Dans la lignée des polars noirs à construction spiroïdale, « LA PEUR AU VENTRE » fait plutôt partie des réussites de ce sous-genre, n’ayant finalement que peu de dettes envers son promoteur Quentin Tarantino.
Thriller stylisé – un peu trop systématiquement, parfois – le film contient des séquences magistrales, comme celle du gamin russe prisonnier du couple monstrueux, sorti tout droit d’un conte de fées classé X, ainsi qu’une ou deux fusillades époustouflantes, pour une fois sans inspiration hongkonguaise.
Mais c'est la présence inattendue et persistante d’un vieux mythe américain, qui frappe dans « LA PEUR AU VENTRE ». Dans cet univers de mafia russe, de caïds italiens, sous la caméra d’un réalisateur Sud-Africain, passe régulièrement le spectre de… John Wayne.
Neveu d’un chef de Little Odessa, Anzor (Karel Roden) idolâtre le « Duke » depuis son enfance. À l’époque, on lui avait offert un projecteur 16MM et une copie des « COWBOYS », réduite à dix minutes. Passé à la censure, le film ne contenait pas la mort de John Wayne !
Depuis, Anzor revoit sans arrêt le DVD du film, espérant à chaque vision, que son héros survivra.
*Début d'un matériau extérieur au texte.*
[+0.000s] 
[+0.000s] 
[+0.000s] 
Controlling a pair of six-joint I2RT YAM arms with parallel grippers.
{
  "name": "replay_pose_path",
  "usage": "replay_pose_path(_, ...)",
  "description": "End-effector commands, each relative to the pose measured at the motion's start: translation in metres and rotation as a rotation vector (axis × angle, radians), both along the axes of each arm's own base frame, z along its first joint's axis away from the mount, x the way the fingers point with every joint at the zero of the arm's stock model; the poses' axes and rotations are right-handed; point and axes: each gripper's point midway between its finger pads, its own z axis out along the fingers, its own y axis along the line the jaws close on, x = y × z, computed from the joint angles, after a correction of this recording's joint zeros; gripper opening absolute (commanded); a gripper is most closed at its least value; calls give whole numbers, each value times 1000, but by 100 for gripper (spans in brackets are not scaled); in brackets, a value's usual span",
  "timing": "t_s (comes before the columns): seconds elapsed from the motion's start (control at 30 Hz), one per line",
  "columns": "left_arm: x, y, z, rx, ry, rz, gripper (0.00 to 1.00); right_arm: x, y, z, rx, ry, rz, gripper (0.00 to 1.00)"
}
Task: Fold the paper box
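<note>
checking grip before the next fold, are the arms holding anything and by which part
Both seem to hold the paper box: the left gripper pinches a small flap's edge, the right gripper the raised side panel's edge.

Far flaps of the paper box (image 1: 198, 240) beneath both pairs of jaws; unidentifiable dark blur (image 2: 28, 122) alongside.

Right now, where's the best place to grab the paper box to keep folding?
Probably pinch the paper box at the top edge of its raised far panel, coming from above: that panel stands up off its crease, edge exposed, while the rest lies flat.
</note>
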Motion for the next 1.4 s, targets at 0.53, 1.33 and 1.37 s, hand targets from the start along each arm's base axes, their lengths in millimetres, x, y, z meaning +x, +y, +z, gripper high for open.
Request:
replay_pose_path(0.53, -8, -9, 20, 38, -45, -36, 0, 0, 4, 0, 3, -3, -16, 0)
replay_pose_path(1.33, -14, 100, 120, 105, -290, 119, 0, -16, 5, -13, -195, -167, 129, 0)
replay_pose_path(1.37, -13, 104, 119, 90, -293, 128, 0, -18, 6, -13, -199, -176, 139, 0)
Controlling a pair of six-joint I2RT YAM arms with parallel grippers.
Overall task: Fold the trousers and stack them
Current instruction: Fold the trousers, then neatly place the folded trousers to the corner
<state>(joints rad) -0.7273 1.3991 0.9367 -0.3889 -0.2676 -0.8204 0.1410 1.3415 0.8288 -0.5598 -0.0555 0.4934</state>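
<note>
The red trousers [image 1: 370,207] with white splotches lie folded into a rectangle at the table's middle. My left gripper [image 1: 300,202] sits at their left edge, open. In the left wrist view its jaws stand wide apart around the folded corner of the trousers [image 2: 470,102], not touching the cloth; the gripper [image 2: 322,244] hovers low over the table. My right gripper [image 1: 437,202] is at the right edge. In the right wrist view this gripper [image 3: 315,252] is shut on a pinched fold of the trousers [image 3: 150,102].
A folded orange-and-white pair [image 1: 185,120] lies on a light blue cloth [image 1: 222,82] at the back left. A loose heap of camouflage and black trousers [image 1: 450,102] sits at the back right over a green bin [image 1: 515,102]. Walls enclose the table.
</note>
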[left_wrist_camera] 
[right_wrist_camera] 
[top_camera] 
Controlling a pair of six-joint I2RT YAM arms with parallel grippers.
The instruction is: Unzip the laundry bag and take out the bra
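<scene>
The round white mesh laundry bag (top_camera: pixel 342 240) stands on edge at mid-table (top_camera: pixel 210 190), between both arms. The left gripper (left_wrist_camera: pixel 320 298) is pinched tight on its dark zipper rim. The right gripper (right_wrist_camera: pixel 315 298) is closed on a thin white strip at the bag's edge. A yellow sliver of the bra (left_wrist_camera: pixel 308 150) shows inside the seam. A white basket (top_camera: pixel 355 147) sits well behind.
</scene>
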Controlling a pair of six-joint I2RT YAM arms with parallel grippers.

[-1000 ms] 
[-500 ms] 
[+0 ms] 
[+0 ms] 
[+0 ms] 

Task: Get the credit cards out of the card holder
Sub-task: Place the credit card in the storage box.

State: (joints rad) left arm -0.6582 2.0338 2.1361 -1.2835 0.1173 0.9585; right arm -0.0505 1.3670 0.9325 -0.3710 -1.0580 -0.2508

Ce personnage d’Anzor, odieux, tabasseur de femmes et d’enfants, s’est fait tatouer l’effigie du « Duke » dans le dos, et au moment de mourir, glisse ses pouces dans son ceinturon, comme son idole, avant de s'éloigner, en imitant sa démarche si particulière.
Quand son beau-fils veut le provoquer, il n’hésite pas à commettre le blasphème suprême, en déclarant : « Le Duke était une tapette ».
Avalanche de clins d’œil, appuyée par le fait que le ripou (Chazz Palminteri) se nomme Rydell, comme le Mark du même nom, qui est le réalisateur des « COWBOYS », ce polar frénétique et violentissime, cite respectueusement ses sources, gardant un orteil dans le passé.